The Department of Health Care Policy was established in 1988. Harvard was the first medical school in the country to establish a department with a faculty that includes both physicians and social scientists, working in areas related to the financing and delivery of health care services. The School's rationale in establishing the Department was to link physicians who actually practice medicine with researchers who could help them develop accurate unbiased studies ultimately aimed at improving the system of care.
Currently, the Department of Health Care Policy has a multi-disciplinary department of physicians, economists, medical sociologists and statisticians. It has 15 graduate students, 5 post-doctoral fellows and over 20 programmers/statisticians. Its offices are at 180 Longwood Avenue. The Department's teaching activities involve HMS undergraduates, doctoral students in the Harvard University-wide program in health policy, and post-doctoral fellows in statistics and medicine.

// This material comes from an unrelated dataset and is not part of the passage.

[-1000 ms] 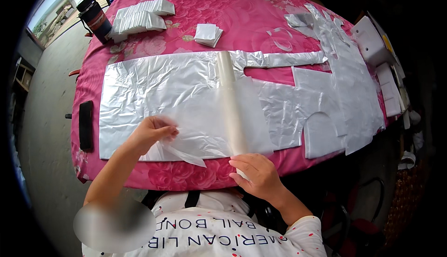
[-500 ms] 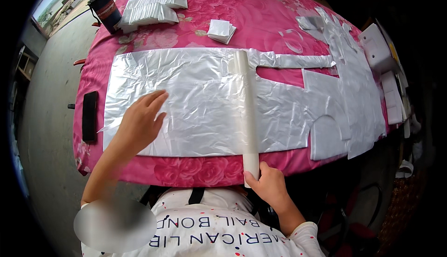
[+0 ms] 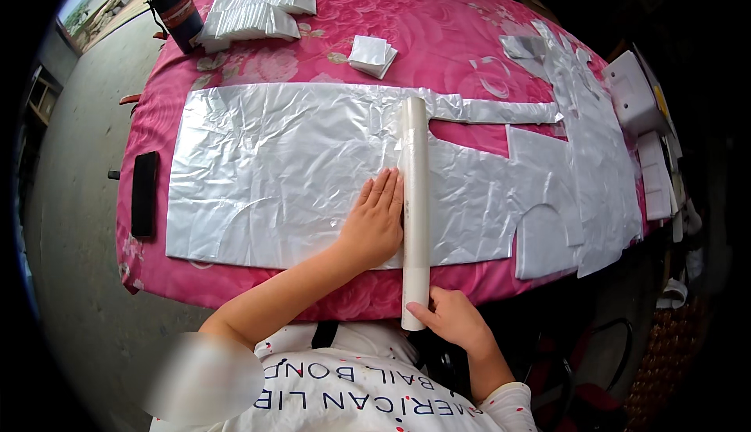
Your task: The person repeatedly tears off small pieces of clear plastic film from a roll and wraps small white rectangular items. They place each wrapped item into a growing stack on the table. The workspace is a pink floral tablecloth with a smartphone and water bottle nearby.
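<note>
A long, pale roll [image 3: 416, 197] wound with clear film lies crosswise on a thin, silvery-white plastic sheet [image 3: 266, 166]. The sheet is spread flat, creased, with a narrow strap-like strip reaching out at its far right. My left hand [image 3: 375, 225] rests palm down on the sheet, fingers stretched along the left side of the roll. Past the table's near edge sticks the roll's near end, and my right hand [image 3: 456, 319] grips it there, thumb on top. The fingers underneath are hidden.
A pink floral cloth [image 3: 438, 41] covers the table. A black phone [image 3: 144, 195] lies at left, a dark flask [image 3: 174, 14] stands far left. Folded white packets [image 3: 254, 21] and a smaller stack [image 3: 371, 55] lie at the back. More cut plastic [image 3: 606, 190] and a white box [image 3: 635, 92] are at right.
My left hand has moved right across the sheet and come down flat next to the roll. The roll, still in my right hand, has shifted slightly toward me.
</note>
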Motion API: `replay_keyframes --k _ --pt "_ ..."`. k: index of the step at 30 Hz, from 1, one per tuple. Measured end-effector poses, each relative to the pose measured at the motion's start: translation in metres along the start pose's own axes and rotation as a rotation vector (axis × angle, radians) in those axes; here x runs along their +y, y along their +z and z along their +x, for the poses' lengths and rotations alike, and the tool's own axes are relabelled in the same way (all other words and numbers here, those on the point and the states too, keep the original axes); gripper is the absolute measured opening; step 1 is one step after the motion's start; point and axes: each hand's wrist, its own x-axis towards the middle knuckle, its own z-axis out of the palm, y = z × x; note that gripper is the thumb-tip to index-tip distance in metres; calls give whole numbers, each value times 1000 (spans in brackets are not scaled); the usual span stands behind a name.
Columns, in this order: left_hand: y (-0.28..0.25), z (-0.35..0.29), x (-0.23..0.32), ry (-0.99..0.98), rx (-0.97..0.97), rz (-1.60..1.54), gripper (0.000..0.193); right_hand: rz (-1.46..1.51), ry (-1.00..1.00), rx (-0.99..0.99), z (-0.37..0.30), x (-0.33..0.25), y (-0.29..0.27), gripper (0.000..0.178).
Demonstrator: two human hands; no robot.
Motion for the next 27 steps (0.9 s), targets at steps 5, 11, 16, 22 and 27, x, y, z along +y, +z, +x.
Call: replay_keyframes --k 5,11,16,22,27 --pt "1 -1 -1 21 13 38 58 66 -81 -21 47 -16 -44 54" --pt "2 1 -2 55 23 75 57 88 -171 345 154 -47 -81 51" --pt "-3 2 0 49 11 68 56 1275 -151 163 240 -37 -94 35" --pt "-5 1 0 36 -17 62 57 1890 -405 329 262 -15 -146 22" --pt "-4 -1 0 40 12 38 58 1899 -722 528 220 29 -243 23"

As major changes in the health care system occur, our goal as a department is to do the kind of fundamental work which will influence the direction of reform and its successful implementation. By providing good information about cost-effectiveness and accurate insights into patient outcomes, we hope to support rational and productive change. Our initial focus has been on measuring the quality of care, analyzing the economics of health care, examining differences in access to care, and improving methods of analysis. Projects associated with these objectives are well underway and others are being planned.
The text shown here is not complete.